New York’s $2.75-per-pack tax would jump ahead of New Jersey for the highest state tax in the nation. New York has been ranked the 16th highest with a tax of $1.50 tax per pack.
In New York, the average price of a pack of cigarettes is about $5.82 statewide.
New Jersey’s tax is $2.57 a pack, according to the Campaign for Tobacco-Free Kids.
The lowest state cigarette tax is in tobacco growing states, including South Carolina where the tax is 7 cents per pack.
“You can bet we were rooting behind the scenes for the tobacco tax,” said New York Health Commissioner Dr. Richard Daines, who confirmed the tax will increase by $1.25.
The original proposal was for a $1.50 increase.
“We think that’s fantastic,” said Peter Slocum, spokesman for the American Cancer Society. “It will still probably prevent more than 200,000 teenagers from starting to smoke,” he said. “That’s a win-win for now and for the future.”

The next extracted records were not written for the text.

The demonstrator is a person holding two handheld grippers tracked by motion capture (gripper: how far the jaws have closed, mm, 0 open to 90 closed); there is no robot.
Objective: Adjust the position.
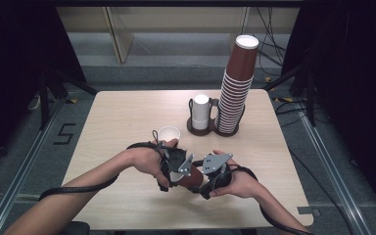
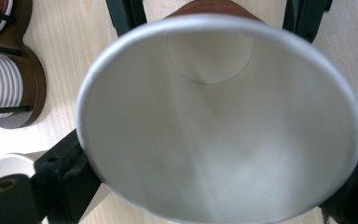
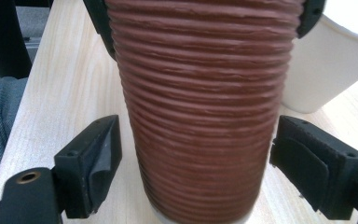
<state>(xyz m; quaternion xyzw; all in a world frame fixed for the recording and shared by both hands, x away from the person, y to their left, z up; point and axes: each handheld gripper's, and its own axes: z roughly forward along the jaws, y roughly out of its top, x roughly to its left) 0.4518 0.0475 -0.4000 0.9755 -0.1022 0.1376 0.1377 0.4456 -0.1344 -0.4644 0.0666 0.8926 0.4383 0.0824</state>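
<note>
A brown ribbed paper cup (image 1: 188,177) is held on its side just above the near middle of the pale wooden table (image 1: 122,117), caught between both tools. The left gripper (image 1: 174,169) is seen clamped across the cup's wide white rim (image 2: 219,116), its jaws pressed against either side of the mouth. The right gripper (image 1: 210,176) sits at the cup's base end; in the right gripper view its jaws are spread wide, standing just off the ribbed wall (image 3: 200,116) on both sides with gaps showing, so nothing is gripped there yet.

A handover looks to be in hand. It would best be done by closing the right jaws squarely on the ribs, low on the body where the wall is stiffer, before the left grip is eased. The rim should not be squeezed harder, as thin paper is likely to buckle.

A small white paper cup (image 1: 169,133) stands just beyond the hands and should be kept clear of. Farther right, the tall stack of brown cups (image 1: 235,93) waits in its dark holder (image 1: 213,128).
</note>
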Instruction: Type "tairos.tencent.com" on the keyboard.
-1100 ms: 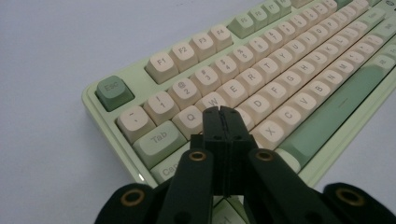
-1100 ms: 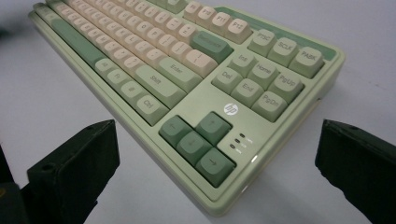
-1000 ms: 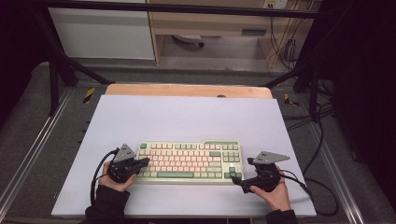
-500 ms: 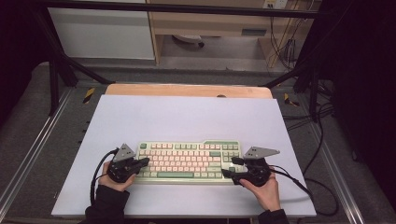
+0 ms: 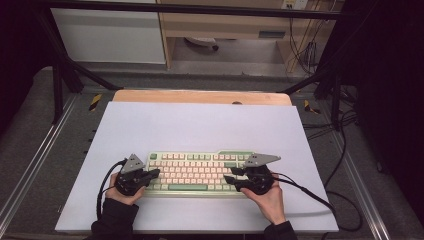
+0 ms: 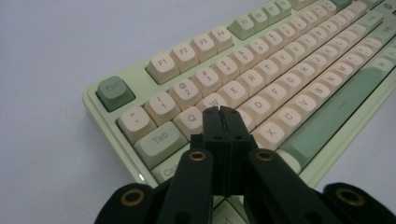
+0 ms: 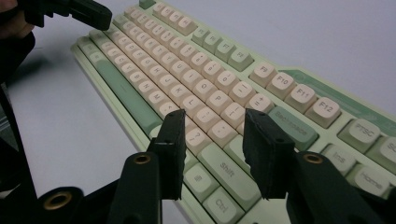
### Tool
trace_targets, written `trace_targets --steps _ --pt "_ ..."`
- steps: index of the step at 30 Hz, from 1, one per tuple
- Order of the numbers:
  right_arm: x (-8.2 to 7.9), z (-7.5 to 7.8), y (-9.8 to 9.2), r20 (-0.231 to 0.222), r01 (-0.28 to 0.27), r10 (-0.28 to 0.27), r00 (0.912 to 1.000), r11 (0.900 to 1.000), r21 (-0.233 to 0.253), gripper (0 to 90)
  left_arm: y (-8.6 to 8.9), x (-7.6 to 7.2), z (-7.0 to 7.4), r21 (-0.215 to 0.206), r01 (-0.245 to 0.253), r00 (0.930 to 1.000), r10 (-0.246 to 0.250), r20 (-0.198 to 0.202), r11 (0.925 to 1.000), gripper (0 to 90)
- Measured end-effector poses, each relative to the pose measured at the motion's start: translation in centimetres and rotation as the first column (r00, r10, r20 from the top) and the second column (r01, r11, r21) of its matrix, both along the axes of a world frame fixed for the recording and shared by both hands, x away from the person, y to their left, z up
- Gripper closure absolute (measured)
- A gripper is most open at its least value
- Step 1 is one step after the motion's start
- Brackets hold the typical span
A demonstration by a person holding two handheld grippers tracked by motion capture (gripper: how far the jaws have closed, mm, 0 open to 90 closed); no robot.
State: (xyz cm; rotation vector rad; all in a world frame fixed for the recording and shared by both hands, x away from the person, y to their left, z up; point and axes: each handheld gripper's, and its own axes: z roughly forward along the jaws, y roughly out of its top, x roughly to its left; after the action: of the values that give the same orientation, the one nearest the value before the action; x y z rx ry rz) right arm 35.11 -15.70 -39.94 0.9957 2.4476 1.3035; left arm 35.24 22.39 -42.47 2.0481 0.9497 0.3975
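Above keyboard (image 5: 192,171), right tongs (image 5: 231,175) have moved leftward.

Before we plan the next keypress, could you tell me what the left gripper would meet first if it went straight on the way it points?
Probably the keyboard: the left gripper, jaws shut, points at keycaps just below the Q-W row.

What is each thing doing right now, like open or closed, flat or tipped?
Left gripper: shut, empty, tips over the keys near the Q.
Right gripper: open, empty, above the right-hand keys.
Keyboard: lying flat on the table, keys facing up.
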Motion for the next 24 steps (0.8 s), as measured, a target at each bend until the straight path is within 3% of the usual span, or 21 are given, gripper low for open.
trace_targets --steps 8,17,24 --pt "0.9 0.0 2.6 0.008 -0.012 0.012 0.9999 1.000 -0.020 72.6 0.0 0.0 0.0 -0.001 0.000 1.0000 0.000 0.002 1.0000 90.0" --pt "1.7 -0.7 4.4 -0.023 -0.008 0.008 0.9997 1.000 -0.009 82.2 0.0 0.0 0.0 -0.002 0.001 1.0000 -0.001 0.002 1.0000 90.0" --pt "2.3 -0.9 6.0 -0.016 -0.001 0.001 0.9999 1.000 -0.007 89.0 0.0 0.0 0.0 -0.001 0.003 1.0000 -0.003 0.003 1.0000 90.0"
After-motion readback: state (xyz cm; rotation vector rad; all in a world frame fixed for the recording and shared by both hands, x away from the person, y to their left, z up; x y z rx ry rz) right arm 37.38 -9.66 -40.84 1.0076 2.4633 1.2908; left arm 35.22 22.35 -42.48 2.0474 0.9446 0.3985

State budget office spokesman Jeffrey Gordon said the tax would raise $265 million for New York’s $124 billion proposed budget. Much of the cigarette tax revenue would be used for health programs including those to help smokers quit and keep youths from starting.
“This is putting a gun to my head and saying you are taking money from me for my own good,” said Audrey Silk of Citizens Lobbying Against Smoker Harassment, based in New York City. “It’s no different than a robber saying that when he’s sticking you up.”
She disputes claims that raising the tax will reduce smoking.
“Those are based on self reports and in this day and age, you’re demonized as a smoker,” she said. “Taxation shouldn’t be used for social engineering.”
The first increase in the cigarette tax since 2002 was considered essential by many in Albany as they tried to craft a 2008-09 budget with an estimated $5 billion deficit and declining revenue growth.
During this week’s budget negotiations, the status of the tax had often changed from one closed-door meeting to another.
But Gov. David Paterson administration officials and legislative officials confirmed there is agreement on a $1.25 increase, although it won’t be final in a revenue bill or voted on until later this week.
“We’re not confirming any agreements on revenue because there are none,” said John McArdle, spokesman for Senate Republican leader Joseph Bruno, who was most opposed to raising the tax.
“It’s a great victory for the public and a great victory for the people who overcame a lobbying onslaught by the tobacco industry,” said Russ Sciandra of The Center for a Tobacco Free New York.
He said anti-smoking advocates estimated the tobacco industry spent about $1 million lobbying in Albany this legislative session.